Predicting crop yields with little ground truth: A simple statistical model for in-season forecasting
This provides a practical tool for agricultural forecasting in regions with scarce data, though it is incremental as it builds on existing satellite-based methods.
The paper tackles the problem of in-season crop yield prediction with limited ground truth data by using satellite data and a simple regression model, achieving RMSEs of 5%-10% for 9-month forecasts and 7%-14% for 3-month forecasts across 10 crop-country pairs.
We present a fully automated model for in-season crop yield prediction, designed to work where there is a dearth of sub-national "ground truth" information.

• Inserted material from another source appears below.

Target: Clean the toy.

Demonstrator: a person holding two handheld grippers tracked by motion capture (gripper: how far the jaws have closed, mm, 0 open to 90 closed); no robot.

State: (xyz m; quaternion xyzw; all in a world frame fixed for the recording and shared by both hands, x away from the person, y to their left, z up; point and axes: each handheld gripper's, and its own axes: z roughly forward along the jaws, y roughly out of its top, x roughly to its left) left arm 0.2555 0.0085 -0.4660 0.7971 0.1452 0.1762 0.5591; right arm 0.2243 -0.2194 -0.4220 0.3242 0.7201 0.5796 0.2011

Our approach relies primarily on satellite data and is characterized by careful feature engineering combined with a simple regression model. As such, it can work almost anywhere in the world. Applying it to 10 different crop-country pairs (5 cereals -- corn, wheat, sorghum, barley and millet, in 2 countries -- Ethiopia and Kenya), we achieve RMSEs of 5%-10% for predictions 9 months into the year, and 7%-14% for predictions 3 months into the year. The model outputs daily forecasts for the final yield of the current year. It is trained using approximately 4 million data points for each crop-country pair. These consist of: historical country-level annual yields, crop calendars, crop cover, NDVI, temperature, rainfall, and evapotransporation.